### Task prompt:
Copy everything in the listing below word for word, apart from any images.

### Data excerpt:
#####
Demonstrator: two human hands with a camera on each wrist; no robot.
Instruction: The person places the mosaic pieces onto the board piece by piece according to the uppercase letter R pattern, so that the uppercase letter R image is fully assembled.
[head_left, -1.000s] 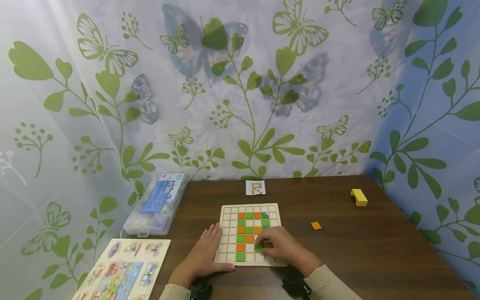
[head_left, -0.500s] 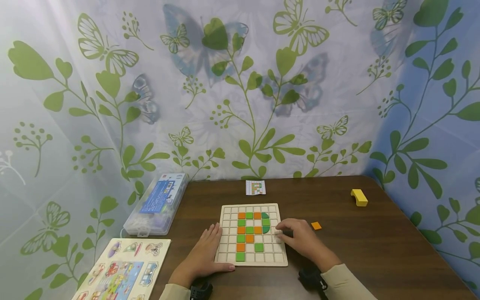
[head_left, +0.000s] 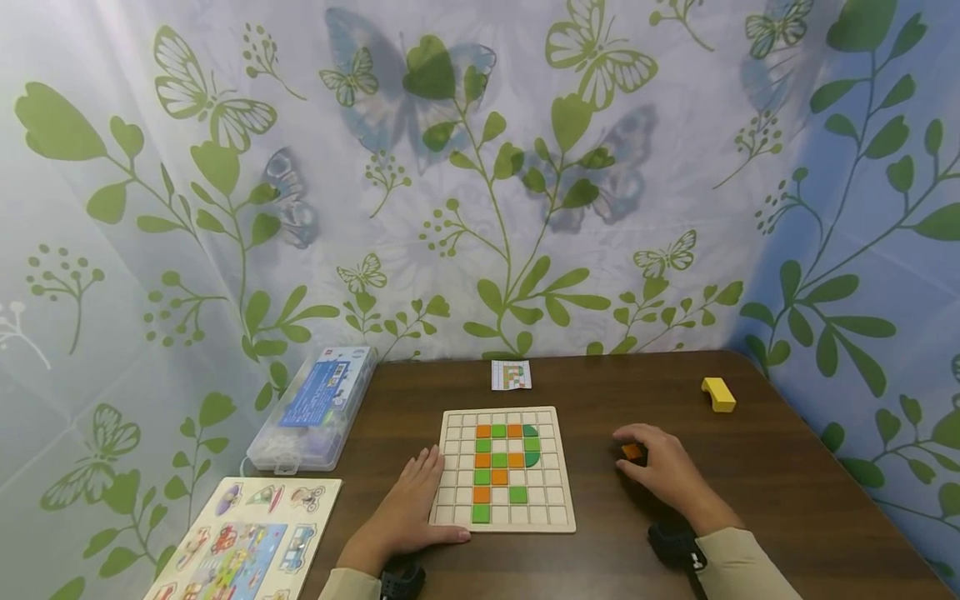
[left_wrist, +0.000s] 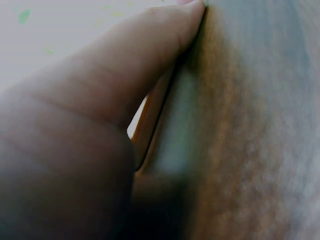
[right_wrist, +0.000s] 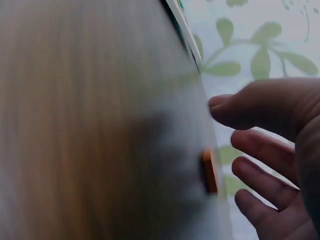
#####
### Response for this exercise:
Demonstrator: two human hands with a camera on each wrist; no robot.
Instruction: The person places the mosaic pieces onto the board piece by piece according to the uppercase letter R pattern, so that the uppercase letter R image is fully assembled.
[head_left, -1.000s] 
[head_left, -0.500s] 
[head_left, +0.000s] 
[left_wrist, +0.000s] 
[right_wrist, +0.000s] 

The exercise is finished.